The three women spent the winter waiting, then not waiting, for some alternative to retirement or a "home." The independence the mission was designed for was beginning to feel like abandonment.

Meanwhile they took steps to keep up the property and not incur debt the foundation could not meet. Sargeant Person agreed to lease land from them for rough corn and alfalfa. They made sauces and jellies and European bread. Sold eggs, peppers, hot relish and angry barbecue sauce, which they advertised on a square of cardboard covering the faded blue and white name of the school. Most of their customers in 1955 drove trucks between Arkansas and Texas. Ruby citizens seldom stopped to buy anything other than peppers, since they were supreme cooks themselves and made or grew what they wanted. Only in the sixties, when times were fat, did they join the truckers and look upon what they called Convent-bred chickens as superior enough to their own to be worth a journey. Then they would also try a little jalape+-o jelly, or a corn relish. Pecan saplings planted in the forties were strong in 1960. The Convent sold the nuts, and when pies from the harvest were made, they went as soon as posted. They made rhubarb pie so delicious it made customers babble, and the barbecue sauce got a heavenly reputation based on the hellfire peppers. It was an all-right life for Consolata. Better than all right, for Mary Magna had taught her patience as the first order of business. After arranging for her confirmation, she had taken the young Consolata aside and together they would watch coffee brew or sit in silence at the edge of the garden. God's generosity, she said, is nowhere better seen than in the gift of patience. The lesson held Consolata in good stead, and she hardly noticed the things she was losing. The first to go were the rudiments of her first language. Every now and then she found herself speaking and thinking in that in-between place, the valley between the regulations of the first language and the vocabulary of the second. The next thing to disappear was embarrassment. Finally she lost the ability to bear light. By the time Mavis arrived, Sister Roberta had gone into a nursing home and Consolata had nothing on her mind but the care of Mary Magna.

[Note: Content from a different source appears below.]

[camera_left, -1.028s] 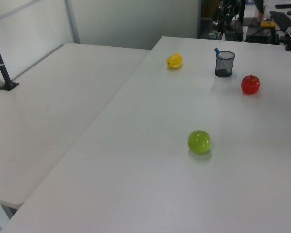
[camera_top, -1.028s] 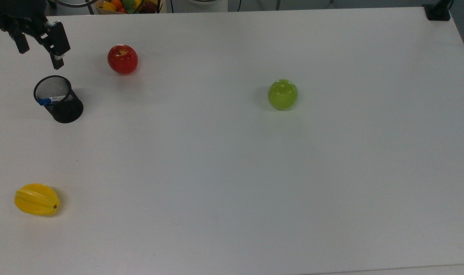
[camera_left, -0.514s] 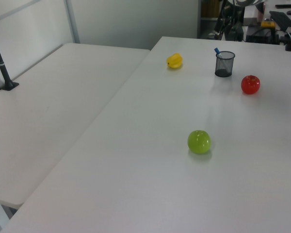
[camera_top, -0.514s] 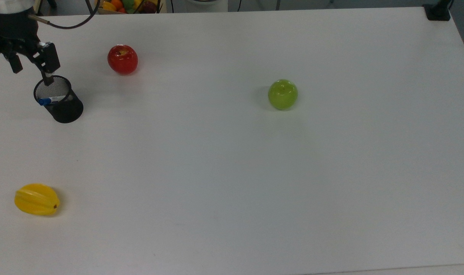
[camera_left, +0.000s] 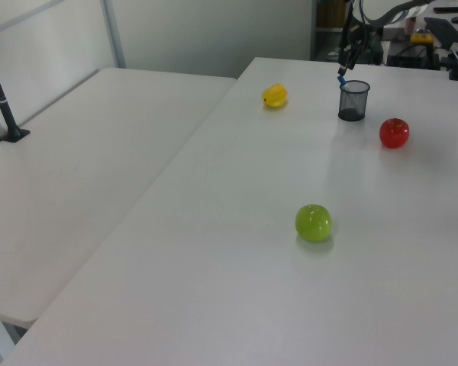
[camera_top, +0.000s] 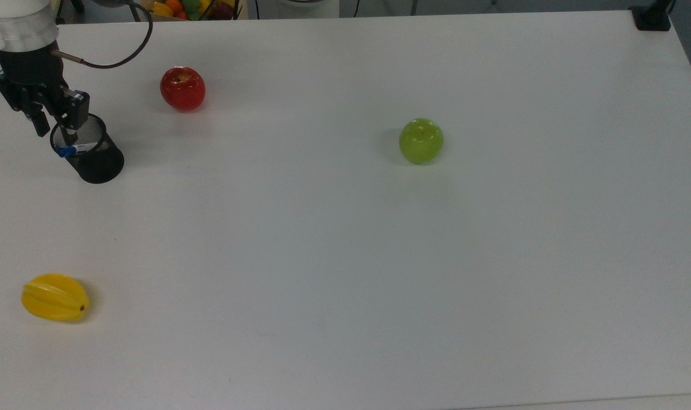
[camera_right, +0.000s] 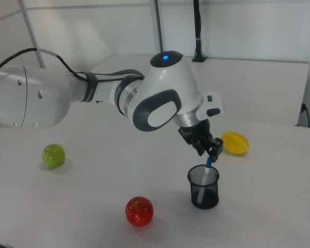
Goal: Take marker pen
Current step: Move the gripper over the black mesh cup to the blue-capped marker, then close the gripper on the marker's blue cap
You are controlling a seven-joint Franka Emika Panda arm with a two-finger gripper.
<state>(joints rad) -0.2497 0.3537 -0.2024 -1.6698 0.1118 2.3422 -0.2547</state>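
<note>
- One marker pen (camera_top: 72,150) is what the arm is after; it stands slanted in the black mesh cup (camera_top: 98,162) near the table's (camera_top: 345,256) far corner, at the top view's left, its blue cap poking over the rim.
- Right above that cap hangs the gripper (camera_top: 54,130). In the top view its two fingers are spread apart, one over the cup's mouth and one just outside the rim, with the blue cap close below the gap.
- From the right view the fingertips look level with the cap's tip or just touching it, but I cannot tell whether they straddle it yet.
- To my eye this is the reaching step, nearly done; the pen is not yet pinched.
- Next, I'd judge, it needs a small drop so the fingers sit either side of the cap, then a squeeze and a lift along the pen's lean, so the barrel slides out without dragging the cup.
- That rim is the obstacle: it sits tight beside the cap, and a finger landing on it could tip the light cup.
- Round about lie a red apple (camera_top: 182,88) near the cup, a green apple (camera_top: 421,140) well apart toward the middle, and a yellow star fruit (camera_top: 54,297) off at the near edge; none is in the way.
- A black cable (camera_top: 115,60) loops off the wrist, clear of the cup.
</note>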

But before that, before the disheveled woman in thong slippers hollered at the edge of the garden, before Mary Magna's illness, still in a state of devotion and light-blindness, and ten years after that summer of hiding in a gully behind a house full of inhospitable ash people, Consolata was tricked into raising the dead.

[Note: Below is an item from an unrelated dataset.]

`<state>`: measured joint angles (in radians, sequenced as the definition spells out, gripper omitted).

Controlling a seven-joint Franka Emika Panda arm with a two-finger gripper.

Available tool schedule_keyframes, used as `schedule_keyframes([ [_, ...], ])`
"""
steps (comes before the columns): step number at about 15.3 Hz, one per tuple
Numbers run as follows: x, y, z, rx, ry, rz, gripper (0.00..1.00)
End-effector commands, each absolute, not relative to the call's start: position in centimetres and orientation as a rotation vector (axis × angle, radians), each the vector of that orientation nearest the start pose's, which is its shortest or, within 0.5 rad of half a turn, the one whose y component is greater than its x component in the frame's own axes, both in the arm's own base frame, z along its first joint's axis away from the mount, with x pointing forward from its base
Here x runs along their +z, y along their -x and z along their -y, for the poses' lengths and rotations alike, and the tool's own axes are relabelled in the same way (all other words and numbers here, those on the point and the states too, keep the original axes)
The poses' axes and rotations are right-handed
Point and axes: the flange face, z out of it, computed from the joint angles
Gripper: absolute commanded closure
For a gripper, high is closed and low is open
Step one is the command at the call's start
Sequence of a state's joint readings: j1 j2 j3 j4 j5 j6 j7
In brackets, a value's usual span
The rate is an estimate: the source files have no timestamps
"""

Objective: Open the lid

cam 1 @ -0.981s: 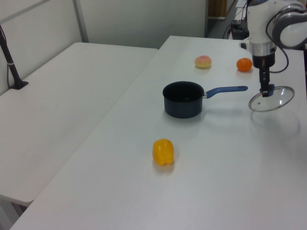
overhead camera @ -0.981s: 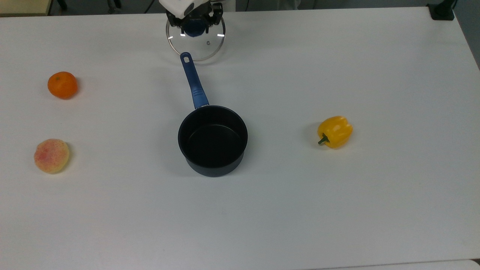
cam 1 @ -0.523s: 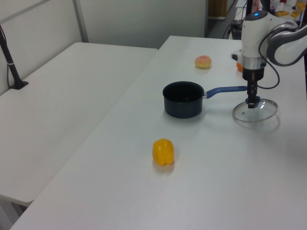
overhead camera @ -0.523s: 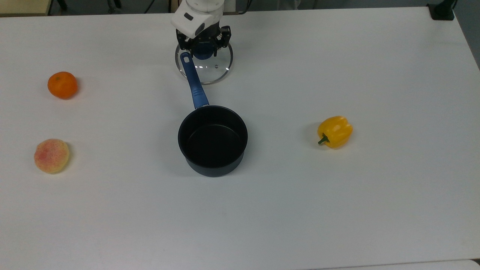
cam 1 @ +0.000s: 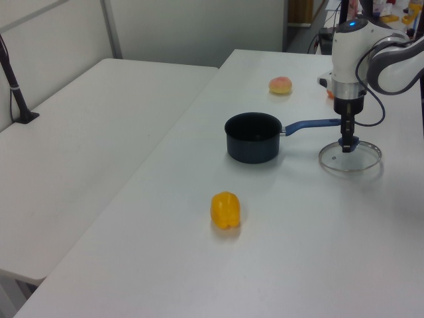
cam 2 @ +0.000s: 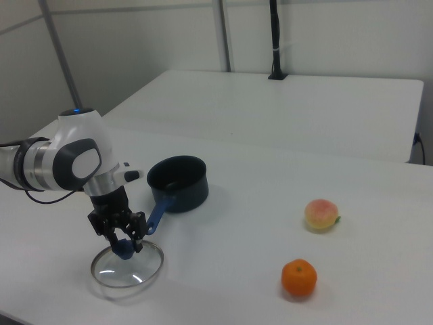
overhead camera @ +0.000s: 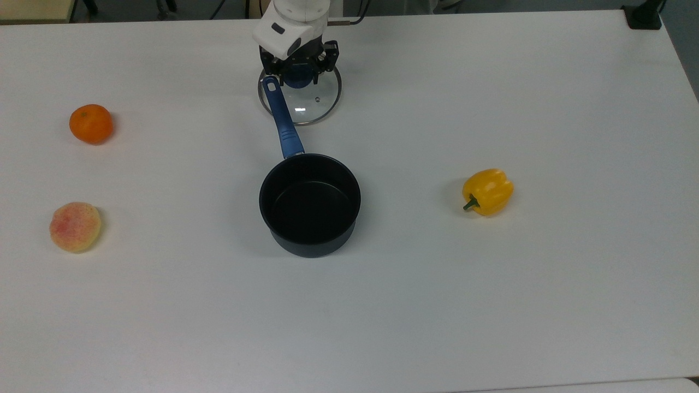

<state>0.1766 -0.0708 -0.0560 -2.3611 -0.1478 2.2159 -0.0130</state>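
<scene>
The lid (overhead camera: 301, 103) lies flat on the white table (overhead camera: 491, 305), off the saucepan (overhead camera: 309, 204) and just beyond the tip of the saucepan's blue handle (overhead camera: 282, 117); in the top view the handle end overlaps the lid's left edge. The gripper (overhead camera: 298, 73) stands directly over the lid's centre, its two fingers placed on either side of the blue knob (cam 2: 123, 249) and pinching it. In the right view the lid (cam 2: 128, 265) rests on the table surface with the gripper (cam 2: 124, 244) pointing straight down onto it. In the left view the lid (cam 1: 350, 158) sits to the right of the saucepan (cam 1: 252, 137). The saucepan is uncovered and its dark interior is visible. A yellow pepper (overhead camera: 487, 191) lies well apart at the top view's right. An orange (overhead camera: 90, 124) and a peach (overhead camera: 75, 226) lie well apart at the top view's left.
</scene>
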Motion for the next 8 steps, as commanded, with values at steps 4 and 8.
schedule_keyframes([
  [4,36.3,-48.0,-5.7,0.166,3.243,0.344,0.07],
  [8,38.8,-47.8,-7.2,0.205,3.247,0.376,0.00],
])
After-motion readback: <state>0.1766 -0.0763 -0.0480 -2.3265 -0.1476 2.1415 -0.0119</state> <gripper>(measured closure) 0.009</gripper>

They were subdued years. Penance attended to but not allconsuming. There was time and mind for everyday things. Consolata learned to manage any and every thing that did not require paper: she perfected the barbecue sauce that drove cattle-country people wild; quarreled with the chickens; gave hateful geese a wide berth; and tended the garden. She and Sister Roberta had agreed to try again for a cow and Consolata was standing in the garden, wondering where to pen it, when sweat began to pour from her neck, her hairline, like rain.